De profeten van het Oude Testament hebben vaak een eenzaam bestaan, omdat ze Gods woorden spreken en dat wordt niet altijd gewaardeerd. De profeet Elia heeft een oordeel uitgesproken tegen koning Achab dat het de komende jaren niet zal regenen, totdat hij het zegt. Elia moet zich dan van God verborgen houden bij de beek Krith. Het is een tijd van oordeel voor het volk, maar God geeft Elia wat hij nodig heeft: brood, vlees en water. Elia leeft afgezonderd en laat zich niet beïnvloeden door wat anderen van hem vinden. Hij zal hier over Gods woorden van oordeel hebben nagedacht.
Lukas 6:12 En het gebeurde in die dagen dat Jezus wegging naar de berg om te bidden en Hij bracht de nacht door in gebed tot God.
Meerdere keren staat er in de evangeliën dat Jezus naar de berg gaat om te bidden. In Lukas staat dat hij de nacht doorbrengt in gebed.
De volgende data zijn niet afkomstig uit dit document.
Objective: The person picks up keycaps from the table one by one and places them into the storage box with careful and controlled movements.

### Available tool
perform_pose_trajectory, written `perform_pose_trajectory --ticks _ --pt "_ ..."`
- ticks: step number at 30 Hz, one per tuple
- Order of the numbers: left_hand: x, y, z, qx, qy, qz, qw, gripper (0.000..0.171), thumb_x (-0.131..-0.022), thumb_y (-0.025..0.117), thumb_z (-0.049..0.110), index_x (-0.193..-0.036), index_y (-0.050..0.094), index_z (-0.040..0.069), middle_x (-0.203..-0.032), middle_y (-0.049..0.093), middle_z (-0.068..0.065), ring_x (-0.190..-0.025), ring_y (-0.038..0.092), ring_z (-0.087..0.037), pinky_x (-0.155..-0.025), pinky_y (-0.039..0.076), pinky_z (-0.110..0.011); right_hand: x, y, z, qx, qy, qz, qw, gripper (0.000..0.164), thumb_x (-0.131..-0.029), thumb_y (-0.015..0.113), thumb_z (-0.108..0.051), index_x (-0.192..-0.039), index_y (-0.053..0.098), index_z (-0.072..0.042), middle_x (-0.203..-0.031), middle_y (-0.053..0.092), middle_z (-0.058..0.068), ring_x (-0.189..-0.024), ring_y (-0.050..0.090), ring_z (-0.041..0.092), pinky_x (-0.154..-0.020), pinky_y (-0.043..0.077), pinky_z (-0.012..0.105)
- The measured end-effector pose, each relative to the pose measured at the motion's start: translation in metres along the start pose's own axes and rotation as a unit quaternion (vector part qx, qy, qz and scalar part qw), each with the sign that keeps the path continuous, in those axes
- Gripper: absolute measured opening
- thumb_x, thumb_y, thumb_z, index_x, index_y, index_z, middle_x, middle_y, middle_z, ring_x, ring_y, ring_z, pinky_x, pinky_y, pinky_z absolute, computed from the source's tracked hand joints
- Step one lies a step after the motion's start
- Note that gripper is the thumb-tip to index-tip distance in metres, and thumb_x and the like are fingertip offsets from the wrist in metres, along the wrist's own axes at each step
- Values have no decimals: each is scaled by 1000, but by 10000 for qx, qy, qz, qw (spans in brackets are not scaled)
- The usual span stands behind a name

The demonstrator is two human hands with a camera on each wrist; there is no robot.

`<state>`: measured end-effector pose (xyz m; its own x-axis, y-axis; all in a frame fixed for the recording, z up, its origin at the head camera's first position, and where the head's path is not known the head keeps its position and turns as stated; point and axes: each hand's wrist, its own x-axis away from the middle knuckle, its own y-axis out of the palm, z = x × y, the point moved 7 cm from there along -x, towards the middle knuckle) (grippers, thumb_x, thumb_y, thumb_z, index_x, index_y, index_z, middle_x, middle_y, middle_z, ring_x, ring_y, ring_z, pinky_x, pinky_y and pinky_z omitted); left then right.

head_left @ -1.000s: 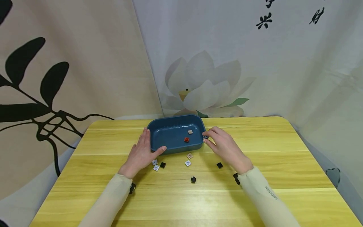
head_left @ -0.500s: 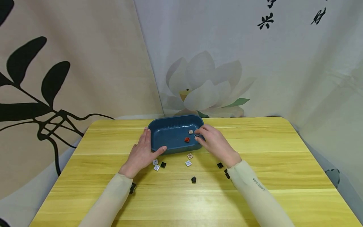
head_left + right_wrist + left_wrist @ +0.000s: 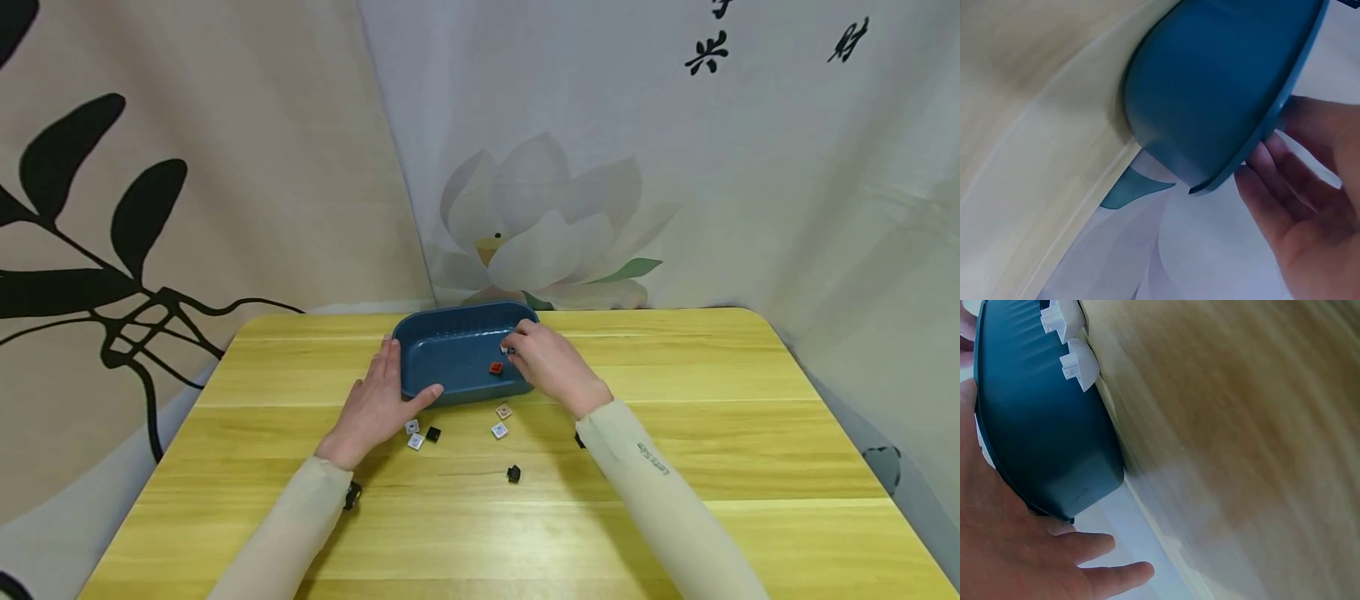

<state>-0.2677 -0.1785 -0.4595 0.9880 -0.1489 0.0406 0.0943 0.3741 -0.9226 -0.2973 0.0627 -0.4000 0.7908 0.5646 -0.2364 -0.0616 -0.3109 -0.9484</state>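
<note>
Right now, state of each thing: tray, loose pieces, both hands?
Blue tray: upright on the table, open-topped
Red piece: inside the tray
Two white pieces near left thumb: on the table
Black piece beside them: on the table
Front black piece: on the table, alone
Left hand: extended, against tray's left end
Right hand: over tray's right part, pinching a small piece, mostly hidden

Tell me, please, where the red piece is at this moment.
In the head view, the red piece lies inside the blue tray, in its right half, close beside the right hand.
</note>
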Motion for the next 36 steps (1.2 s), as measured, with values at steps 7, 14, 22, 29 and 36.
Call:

Jezus weet waarvoor Hij naar de aarde gekomen is, maar Hij is ook mens en denkt vaak na over het plan van Zijn Vader met Zijn leven. Het is moeilijk voor Hem dat de mensen een politieke verlosser in Hem zien en verkeerde verwachtingen van Hem hebben. Hij moet Zich steeds weer bepalen bij Zijn eigenlijke doel, namelijk verzoening brengen voor de mens.
Galaten 1:17b maar ik (Paulus) ging weg naar Arabië
Paulus hoort niet bij de leerlingen van Jezus, maar wordt wel de grootste apostel. Op een bijzondere manier leert hij Jezus Christus kennen. Van een vervolger van de christenen wordt hij een belangrijke evangelist. In zijn jeugd is hij opgegroeid met het Oude Testament en hij gebruikt die kennis om de joden te overtuigen dat Jezus de beloofde Messias is. Voor hij gaat preken leeft hij drie jaar in de anonimiteit. Hij schrijft zelf dat hij door God geroepen is en na zijn bekering sluit hij zich niet direct aan bij de leerlingen van Jezus, maar is hij alleen. Hij gaat ‘niet te rade bij vlees en bloed’, vers 16, maar laat zich in de eenzaamheid door God onderwijzen en voorbereiden.